I once lectured in Poughkeepsie, N. Y. In a conversation with Miss B., a distinguished scholar, who had taught a popular female school for twenty years; was remarking upon the subject of intransitive verbs, and the apparent inconsistency of the new system, that all verbs must have an object after them, expressed or understood; she said, "there was the verb rain, (it happened to be a rainy day,) the whole action is confined to the agent; it does not pass on to another object; it is purely intransitive." Her aged mother, who had never looked into a grammar book, heard the conversation, and very bluntly remarked, "Why, you fool you, I want to know if you have studied grammar these thirty years, and taught it more than twenty, and have never larned that when it rains it always rains rain? If it didn't, do you s'pose you'd need an umbrella to go out now into the storm? I should think you'd know better. I always told you these plaguy grammars were good for nothing, I didn't b'lieve." "Amen," said I, to the good sense of the old lady, "you are right, and have reason to be thankful that you have never been initiated into the intricate windings, nor been perplexed with the false and contradictory rules, which have blasted many bright geniuses in their earliest attempts to gain a true knowledge of the sublime principles of language, on which depends so much of the happiness of human life." The good matron's remark was a poser to the daughter, but it served as a means of her entire deliverance from the thraldom of neuter verbs, and the adoption of the new principles of the exposition of language.

The anecdote shows us how the unsophisticated mind will observe facts, and employ words as correctly, if not more so, than those schooled in the high pretensions of science, falsely taught. Who does not know from the commonest experience, that the direct object of raining must follow as the necessary sequence? that it can never fail? And yet our philologists tell us that such is not always the case; and that the exception is to be marked on the singular ground, whether the word is written out or omitted! What a narrow view of the sublime laws of motion! What a limited knowledge of things! or else, what a mistake!

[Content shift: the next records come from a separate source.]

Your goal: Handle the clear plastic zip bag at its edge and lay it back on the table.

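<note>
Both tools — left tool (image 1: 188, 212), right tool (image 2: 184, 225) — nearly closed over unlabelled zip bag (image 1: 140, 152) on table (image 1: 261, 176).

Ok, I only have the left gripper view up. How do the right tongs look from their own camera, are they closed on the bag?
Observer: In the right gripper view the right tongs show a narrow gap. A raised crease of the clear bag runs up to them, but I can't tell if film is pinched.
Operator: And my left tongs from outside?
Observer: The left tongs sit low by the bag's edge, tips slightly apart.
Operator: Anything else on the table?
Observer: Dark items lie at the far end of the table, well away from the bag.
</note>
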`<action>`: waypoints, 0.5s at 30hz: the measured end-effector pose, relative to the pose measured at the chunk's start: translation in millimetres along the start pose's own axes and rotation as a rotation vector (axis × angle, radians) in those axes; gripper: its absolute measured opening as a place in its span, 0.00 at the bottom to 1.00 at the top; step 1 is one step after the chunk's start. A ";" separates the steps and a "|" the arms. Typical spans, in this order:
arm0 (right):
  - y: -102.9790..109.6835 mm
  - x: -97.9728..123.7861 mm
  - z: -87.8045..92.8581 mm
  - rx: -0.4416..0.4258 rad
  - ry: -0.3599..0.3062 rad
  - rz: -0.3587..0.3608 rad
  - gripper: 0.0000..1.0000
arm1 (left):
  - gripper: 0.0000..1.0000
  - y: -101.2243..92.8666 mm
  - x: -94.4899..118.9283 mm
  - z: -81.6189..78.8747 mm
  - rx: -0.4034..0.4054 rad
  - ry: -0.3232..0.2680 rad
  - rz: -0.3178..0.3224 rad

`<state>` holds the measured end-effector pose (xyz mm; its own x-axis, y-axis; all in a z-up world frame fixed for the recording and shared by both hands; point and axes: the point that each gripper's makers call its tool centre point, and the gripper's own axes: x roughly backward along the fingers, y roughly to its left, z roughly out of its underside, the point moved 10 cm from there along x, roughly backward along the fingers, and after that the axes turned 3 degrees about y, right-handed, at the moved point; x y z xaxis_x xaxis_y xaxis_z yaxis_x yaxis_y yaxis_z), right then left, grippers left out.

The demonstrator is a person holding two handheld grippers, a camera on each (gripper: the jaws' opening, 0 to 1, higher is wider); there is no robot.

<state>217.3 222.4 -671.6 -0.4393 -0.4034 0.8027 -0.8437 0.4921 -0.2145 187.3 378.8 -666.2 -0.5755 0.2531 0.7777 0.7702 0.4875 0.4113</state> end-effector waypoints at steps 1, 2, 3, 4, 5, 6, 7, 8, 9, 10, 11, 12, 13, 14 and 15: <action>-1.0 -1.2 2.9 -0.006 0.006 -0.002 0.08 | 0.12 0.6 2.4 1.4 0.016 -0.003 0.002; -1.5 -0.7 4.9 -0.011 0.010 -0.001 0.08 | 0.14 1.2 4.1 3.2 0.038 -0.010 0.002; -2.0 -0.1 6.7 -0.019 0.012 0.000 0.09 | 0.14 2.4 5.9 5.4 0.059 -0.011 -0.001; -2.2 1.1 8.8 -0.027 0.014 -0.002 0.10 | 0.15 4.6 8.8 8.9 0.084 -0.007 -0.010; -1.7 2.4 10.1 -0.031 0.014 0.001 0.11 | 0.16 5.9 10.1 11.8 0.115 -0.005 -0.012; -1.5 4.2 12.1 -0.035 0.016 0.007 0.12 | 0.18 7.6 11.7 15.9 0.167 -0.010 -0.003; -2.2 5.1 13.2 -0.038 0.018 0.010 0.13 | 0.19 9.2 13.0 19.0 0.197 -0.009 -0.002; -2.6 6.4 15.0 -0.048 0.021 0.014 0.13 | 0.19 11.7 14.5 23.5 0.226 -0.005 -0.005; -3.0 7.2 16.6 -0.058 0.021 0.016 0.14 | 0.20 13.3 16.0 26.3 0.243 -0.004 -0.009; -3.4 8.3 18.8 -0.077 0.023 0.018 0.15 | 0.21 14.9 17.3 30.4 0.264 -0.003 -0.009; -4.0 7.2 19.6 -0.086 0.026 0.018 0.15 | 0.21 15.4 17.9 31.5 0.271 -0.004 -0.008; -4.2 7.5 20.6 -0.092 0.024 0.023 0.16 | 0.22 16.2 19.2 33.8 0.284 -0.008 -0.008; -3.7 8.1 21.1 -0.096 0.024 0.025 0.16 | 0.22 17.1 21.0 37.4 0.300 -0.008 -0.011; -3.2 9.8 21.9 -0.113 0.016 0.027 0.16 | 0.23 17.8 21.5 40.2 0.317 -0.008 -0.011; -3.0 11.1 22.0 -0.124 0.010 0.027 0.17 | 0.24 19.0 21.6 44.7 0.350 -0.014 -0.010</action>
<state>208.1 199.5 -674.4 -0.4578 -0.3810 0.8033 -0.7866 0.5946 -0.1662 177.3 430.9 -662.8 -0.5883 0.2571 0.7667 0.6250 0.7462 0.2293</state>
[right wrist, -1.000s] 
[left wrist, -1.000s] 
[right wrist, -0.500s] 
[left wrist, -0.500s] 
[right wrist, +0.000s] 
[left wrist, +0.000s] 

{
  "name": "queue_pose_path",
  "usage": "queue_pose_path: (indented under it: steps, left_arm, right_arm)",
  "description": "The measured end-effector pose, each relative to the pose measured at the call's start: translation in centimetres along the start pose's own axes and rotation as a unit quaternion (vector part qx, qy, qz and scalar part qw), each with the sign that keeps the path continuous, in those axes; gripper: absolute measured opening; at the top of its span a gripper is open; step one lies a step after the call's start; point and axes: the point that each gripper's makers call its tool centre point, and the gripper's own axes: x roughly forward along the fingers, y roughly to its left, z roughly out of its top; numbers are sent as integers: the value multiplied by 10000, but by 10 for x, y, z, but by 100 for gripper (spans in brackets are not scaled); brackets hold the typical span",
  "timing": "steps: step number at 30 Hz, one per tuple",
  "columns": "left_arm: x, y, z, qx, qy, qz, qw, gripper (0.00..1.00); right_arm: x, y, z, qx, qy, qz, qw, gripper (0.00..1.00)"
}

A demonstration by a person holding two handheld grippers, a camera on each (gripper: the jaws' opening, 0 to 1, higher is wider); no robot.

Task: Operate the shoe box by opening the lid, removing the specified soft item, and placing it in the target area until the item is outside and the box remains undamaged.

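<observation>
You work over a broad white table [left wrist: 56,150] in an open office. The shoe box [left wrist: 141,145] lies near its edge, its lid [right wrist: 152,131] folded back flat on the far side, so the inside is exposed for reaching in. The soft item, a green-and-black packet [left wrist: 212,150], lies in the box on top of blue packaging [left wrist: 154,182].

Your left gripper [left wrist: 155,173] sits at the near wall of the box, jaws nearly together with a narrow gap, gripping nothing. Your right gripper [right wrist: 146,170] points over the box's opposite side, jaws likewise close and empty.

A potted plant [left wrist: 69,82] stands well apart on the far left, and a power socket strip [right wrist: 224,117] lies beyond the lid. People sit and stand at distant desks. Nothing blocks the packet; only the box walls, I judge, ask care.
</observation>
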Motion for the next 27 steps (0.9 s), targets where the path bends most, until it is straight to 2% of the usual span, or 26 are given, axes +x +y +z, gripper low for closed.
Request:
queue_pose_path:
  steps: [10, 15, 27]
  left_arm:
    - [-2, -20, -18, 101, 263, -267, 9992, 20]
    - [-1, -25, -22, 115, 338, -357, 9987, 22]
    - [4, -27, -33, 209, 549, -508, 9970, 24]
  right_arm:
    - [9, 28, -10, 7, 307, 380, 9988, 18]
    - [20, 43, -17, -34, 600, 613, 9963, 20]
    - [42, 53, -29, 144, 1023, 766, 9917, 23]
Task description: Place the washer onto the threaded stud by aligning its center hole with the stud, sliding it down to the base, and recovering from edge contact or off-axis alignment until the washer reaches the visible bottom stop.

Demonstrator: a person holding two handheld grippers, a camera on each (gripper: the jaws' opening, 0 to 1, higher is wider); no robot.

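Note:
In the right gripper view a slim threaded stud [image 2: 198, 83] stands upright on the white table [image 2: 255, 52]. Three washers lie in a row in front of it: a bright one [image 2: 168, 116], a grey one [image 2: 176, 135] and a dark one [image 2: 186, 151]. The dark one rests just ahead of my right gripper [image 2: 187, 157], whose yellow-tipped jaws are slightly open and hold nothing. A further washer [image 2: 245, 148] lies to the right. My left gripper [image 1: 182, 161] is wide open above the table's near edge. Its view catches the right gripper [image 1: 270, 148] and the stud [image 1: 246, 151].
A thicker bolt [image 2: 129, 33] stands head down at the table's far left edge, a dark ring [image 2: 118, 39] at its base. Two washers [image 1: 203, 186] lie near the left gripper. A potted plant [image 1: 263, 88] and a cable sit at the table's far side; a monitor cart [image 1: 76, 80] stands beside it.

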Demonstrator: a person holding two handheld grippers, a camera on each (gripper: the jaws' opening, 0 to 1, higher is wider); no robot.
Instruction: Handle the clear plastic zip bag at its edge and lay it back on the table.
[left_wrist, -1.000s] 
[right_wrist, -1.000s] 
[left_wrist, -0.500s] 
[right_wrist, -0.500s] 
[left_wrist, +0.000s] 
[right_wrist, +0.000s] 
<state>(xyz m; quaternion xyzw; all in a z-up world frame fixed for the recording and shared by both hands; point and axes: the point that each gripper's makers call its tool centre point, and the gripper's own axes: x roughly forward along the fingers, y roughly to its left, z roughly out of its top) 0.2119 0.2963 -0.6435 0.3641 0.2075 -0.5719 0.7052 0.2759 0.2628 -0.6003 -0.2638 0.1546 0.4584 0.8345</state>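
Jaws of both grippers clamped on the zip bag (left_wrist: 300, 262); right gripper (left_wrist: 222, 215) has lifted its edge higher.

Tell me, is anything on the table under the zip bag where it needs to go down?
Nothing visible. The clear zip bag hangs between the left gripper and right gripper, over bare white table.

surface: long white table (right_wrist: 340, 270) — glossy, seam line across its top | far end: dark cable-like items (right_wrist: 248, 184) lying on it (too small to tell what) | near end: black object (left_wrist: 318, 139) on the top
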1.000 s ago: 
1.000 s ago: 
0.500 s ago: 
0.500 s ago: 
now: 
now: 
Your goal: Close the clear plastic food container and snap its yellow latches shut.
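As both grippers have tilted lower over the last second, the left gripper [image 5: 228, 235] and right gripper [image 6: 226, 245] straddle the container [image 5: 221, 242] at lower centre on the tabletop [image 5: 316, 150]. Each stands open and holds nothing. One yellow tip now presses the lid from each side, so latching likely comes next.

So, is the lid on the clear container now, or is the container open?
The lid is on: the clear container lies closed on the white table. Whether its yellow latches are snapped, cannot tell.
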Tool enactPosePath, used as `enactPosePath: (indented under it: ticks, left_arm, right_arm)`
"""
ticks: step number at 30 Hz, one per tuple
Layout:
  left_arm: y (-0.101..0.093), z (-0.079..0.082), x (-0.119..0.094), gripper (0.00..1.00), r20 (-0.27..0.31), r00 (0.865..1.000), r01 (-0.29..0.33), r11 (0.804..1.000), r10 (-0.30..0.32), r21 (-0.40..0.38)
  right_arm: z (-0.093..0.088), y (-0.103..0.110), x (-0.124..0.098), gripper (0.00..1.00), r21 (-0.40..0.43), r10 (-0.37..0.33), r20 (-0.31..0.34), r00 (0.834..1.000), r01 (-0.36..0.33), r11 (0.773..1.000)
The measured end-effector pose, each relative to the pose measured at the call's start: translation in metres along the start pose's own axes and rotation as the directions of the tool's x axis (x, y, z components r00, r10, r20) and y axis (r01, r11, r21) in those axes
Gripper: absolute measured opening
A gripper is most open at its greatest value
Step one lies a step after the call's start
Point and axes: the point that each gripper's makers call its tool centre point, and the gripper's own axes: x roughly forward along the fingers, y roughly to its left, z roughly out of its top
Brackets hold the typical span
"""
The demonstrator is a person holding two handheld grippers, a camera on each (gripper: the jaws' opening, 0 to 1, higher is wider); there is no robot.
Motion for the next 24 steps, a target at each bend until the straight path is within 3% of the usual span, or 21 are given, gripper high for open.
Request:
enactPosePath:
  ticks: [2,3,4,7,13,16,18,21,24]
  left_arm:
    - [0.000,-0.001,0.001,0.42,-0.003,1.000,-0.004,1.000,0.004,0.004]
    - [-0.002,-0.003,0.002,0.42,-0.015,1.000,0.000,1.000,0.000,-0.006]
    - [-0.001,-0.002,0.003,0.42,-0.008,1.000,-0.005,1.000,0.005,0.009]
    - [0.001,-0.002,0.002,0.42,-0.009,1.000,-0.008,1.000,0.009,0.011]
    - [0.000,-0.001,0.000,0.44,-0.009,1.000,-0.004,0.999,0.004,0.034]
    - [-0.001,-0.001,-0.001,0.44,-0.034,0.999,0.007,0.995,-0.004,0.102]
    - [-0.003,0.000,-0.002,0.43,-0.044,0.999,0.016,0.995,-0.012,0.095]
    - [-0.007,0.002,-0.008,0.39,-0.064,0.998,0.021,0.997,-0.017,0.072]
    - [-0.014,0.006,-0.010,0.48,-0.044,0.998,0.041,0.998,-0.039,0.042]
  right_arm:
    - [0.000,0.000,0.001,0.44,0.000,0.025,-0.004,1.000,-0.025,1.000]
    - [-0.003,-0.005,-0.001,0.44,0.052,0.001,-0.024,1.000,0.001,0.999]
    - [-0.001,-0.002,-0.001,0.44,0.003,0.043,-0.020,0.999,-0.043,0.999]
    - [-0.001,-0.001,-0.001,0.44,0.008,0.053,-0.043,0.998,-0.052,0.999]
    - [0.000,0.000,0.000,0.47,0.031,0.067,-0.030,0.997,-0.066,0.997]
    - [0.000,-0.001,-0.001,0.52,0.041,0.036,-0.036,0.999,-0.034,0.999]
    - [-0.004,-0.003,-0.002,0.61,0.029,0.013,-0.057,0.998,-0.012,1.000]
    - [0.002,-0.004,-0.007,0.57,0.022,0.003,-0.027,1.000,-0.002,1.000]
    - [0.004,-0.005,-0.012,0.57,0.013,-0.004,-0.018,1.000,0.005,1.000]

"Then the Lord said unto Moses, behold, I will rain bread for you from heaven."

"Then the Lord rained down, upon Sodom and Gomorrah, brimstone and fire, from the Lord out of heaven."—Bible.

The fire burns.

The fire burns the wood, the coal, or the peat. The great fire in New-York burned the buildings which covered fifty-two acres of ground. Mr. Experiment burns coal in preference to wood. His new grate burns it very finely. Red ash coal burns the best; it makes the fewest ashes, and hence is the most convenient. The cook burns too much fuel. The house took fire and burned up. Burned what up? Burn is an intransitive verb. It would not trouble the unfortunate tenant to know that there must be an object burned, or what it was. He would find it far more difficult to rebuild his house. Do you suppose fires never burn any thing belonging to neuter verb folks? Then they never need pay away insurance money. With the solitary exception I have mentioned—the burning bush—this verb can not be intransitive.

The sun shines.

This is an intransitive verb if there ever was one, because the object is not often expressed after it. But if the sun emits no rays of light, how shall it be known whether it shines or not? "The radiance of the sun's bright beaming" is produced by the exhibition of itself, when it brightens the objects exposed to its rays or radiance. We talk of sun shine and moon shine, but if these bodies never produce effects how shall it be known whether such things are real? Sun shine is the direct effect of the sun's shining. But clouds sometimes intervene and prevent the rays from extending to the earth; but then we do not say "the sun shines." You see at once, that all we know or can know of the fact we state as truth, is derived from a knowledge of the very effects which our grammars tell us do not exist. Strange logic indeed! It is a mark of a wiser man, and a better scholar, not to know the popular grammars, than it is to profess any degree of proficiency in them!

To smile.

The smiles of the morning, the smiles of affection, a smile of kindness, are only produced by the appearance of something that smiles upon us. Smiles are the direct consequence of smiling. If a person should smile ever so sweetly and yet present no smiles, they might, for aught we could know to the contrary, be sour as vinegar.